It was an honor to talk to St. Francis College!
Posted 14 Dec 2015 / 1Last Friday (December 11th, 2015) I had the pleasure of speaking to students and faculty at Saint Francis College. I delivered a talk entitled “Highly-creative baby-breeding idea propagators: what human (re)productive choices mean for the future of our species” to an engaged and insightful audience; as this was the final week of classes, I really appreciated that many students from a variety of majors came out for the talk. There were a lot of great questions at the end of the talk, the kind of questions that will have me scurrying back to office to refine both the content and form of this talk.
This was my first shot at distilling the big ideas for my book-in-progress (Breeders, Propagators, & Creators) into an hour-long talk. Overall, I think that it went well, as I had aimed my presentation at an audience that might not have been familiar with cultural evolution. Due to time constraints I did not get to talk as much as I intended about the implications of a tradeoff between baby-making, culture-propagating, and new-idea-creating; future versions of this talk have to balance between framing the tradeoff and substantiating why the tradeoff matters. I may need to have very different versions of these talks, one about the tradeoff issue and one about the evidence for that tradeoff. Not surprisingly, an entire book’s worth of ideas do not fit into an hour-long talk.
A big part of my project involves exploring what we know about patterns of what I call “(re)production” in human populations: I want to know who is breeding, propagating, and creating… and more importantly in what relative proportions. Preparing for this talk and then delivering it made me realize that I need to dig a lot deeper into the literature on cultural transmission (propagation) and new idea innovation (creation) in order to present a broader, deeper understanding of what we know about who’s propagating and who’s creating.
I video-recorded my entire talk, so my hope is to edit it together with my slides and post it soon.
Thanks so much to Gregory F. Tague for supporting my visit to Saint Francis. I look forward to working with the Evolutionary Studies Collaborative at SFC in the future, and I hope to bring Dr.
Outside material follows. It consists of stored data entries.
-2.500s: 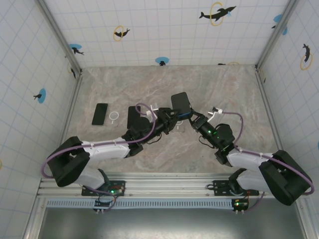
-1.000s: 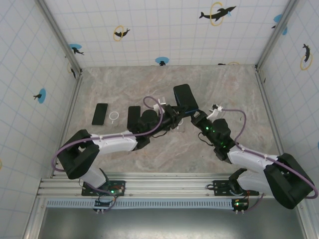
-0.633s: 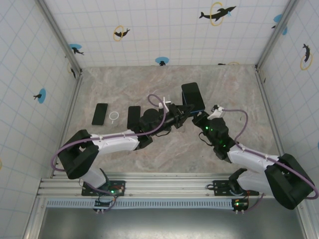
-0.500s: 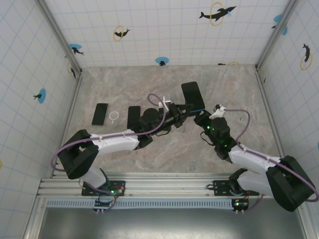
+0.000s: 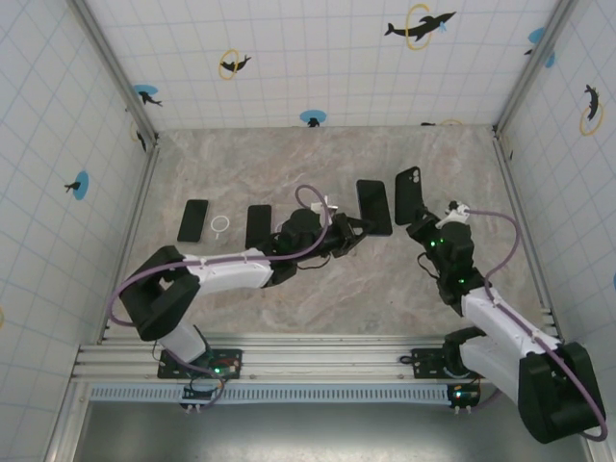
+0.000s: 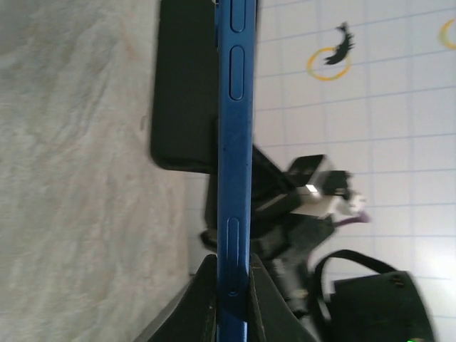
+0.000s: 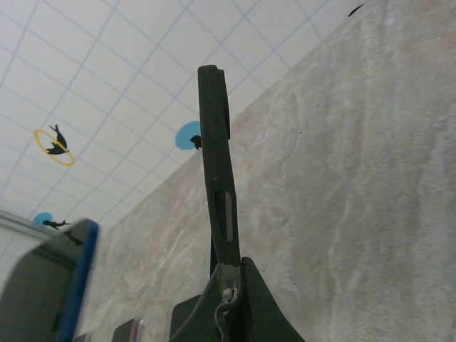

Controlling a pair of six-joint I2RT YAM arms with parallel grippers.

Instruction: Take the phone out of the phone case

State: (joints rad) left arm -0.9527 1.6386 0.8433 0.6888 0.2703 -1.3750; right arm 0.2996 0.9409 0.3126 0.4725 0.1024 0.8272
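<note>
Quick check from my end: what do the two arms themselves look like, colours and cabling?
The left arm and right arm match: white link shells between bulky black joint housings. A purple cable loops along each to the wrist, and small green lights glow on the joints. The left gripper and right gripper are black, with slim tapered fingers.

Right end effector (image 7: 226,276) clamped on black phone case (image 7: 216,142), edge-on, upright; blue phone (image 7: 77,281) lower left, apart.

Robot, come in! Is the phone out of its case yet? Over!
Left gripper shut on phone. Right gripper shut on case. Phone out, held apart from case. Second phone and ring lie well aside.
</note>
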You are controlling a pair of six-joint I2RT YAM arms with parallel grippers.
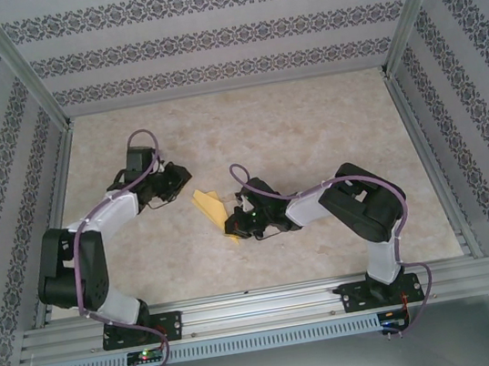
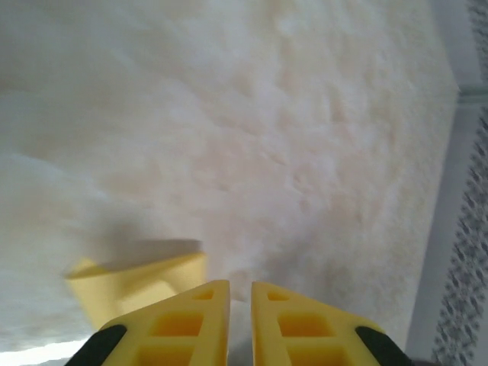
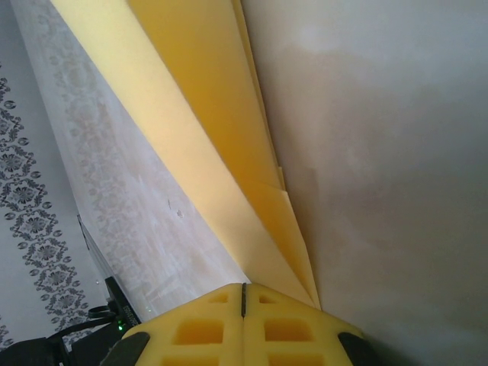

Tague to Pratt at some point in the near future.
A Major Post, Adaptation, Behavior, Breeders, Propagators, & Creators, Cultural Evolution, Gene-Culture Coevolution, Human Evolution, Human Uniqueness, Natural Selection, Population Growth, Public Outreach, Sex and Reproduction, Social Diversity
St. Francis College was privileged to have Dr. Jensen come and speak to us. The turnout was excellent, as was the audience attention and participation (from students and faculty alike). We trust this is the beginning of future collaboration! Our Provost, Timothy Houlihan, Ph.D., was in the audience, and later he expressed his interest in and thanks for Dr. Jensen’s talk.